In a forthcoming issue of Ethics (May, 2006, I think), I have a long review article on two recent books by Martha Nussbaum, Upheavals of Thought: The Intelligence of Emotions (Cambridge, England: The Cambridge University Press, 2001), and Hiding from Humanity: Disgust, Shame, and the Law (Princeton: Princeton University Press, 2004.

Here is the conclusion of that article:

These two books together build an imposing structure of ideas, glittering with erudition. It is also true, I think, that it is a structure that is crossed by several fissures between ideas that do not seem to be entirely consistent. There is the gap between her insistence that we accept and affirm our animality and (physical) humanity on the one hand, and her strategy of condemning some (apparently perfectly natural) emotions as morally deficient in themselves on the other. On her own account of the matter, nothing could be more natural, more firmly rooted in our nature as embodied beings, than disgust or (to an admittedly lesser extent) shame. Given that, is it really a good idea to brand certain emotions as ethically bad? Given the anti-ascetic bent of Nussbaum’s view, I would think a more appropriate approach to the ethics of the emotions would be the one that I find in Aristotle in Nietzsche, which maintains that an emotion cannot be bad per se, but only becomes bad becomes bad in certain circumstances (as for instance when it is indulged to excess). There is also the fissure between Nussbaum’s rather Hobbesian developmental psychology and her Rouuseauian social views. If children begin life as would-be dictators, why isn’t the best sort of child-rearing the one that Murdstone inflicts on David Copperfield, in which one seeks to break and pulverize the little tyrant into civilized pliability?

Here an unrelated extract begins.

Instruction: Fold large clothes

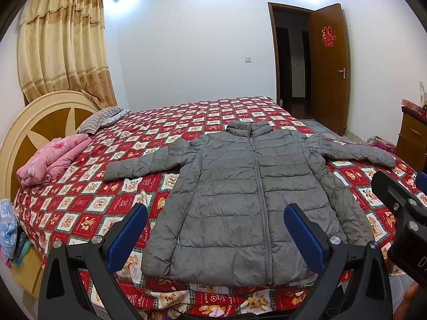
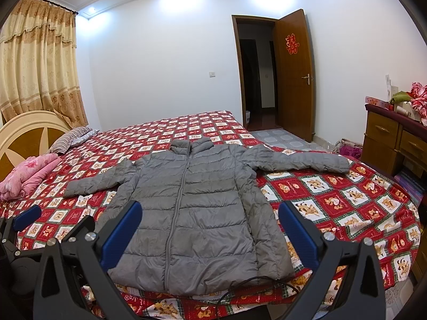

In addition, there is the tension, which she recognizes as at least a source of potential criticism, between her heavy emphasis on human deficiency and weakness on the one hand, and liberal insistence on human dignity on the other. Finally, there is the gap that yawns between her insistence that we accept our frailty and her apparent hope that it can be wiped out altogether.

On any number of important subjects, Martha Nussbaum is virtually the only person in the world of academic philosophy who is writing about them. It is possible that her work will stimulate a wider discussion of them. I certainly hope it will. If it does so, that will itself be a great contribution indeed. It is in the hope of extending this discussion that I offer these comments.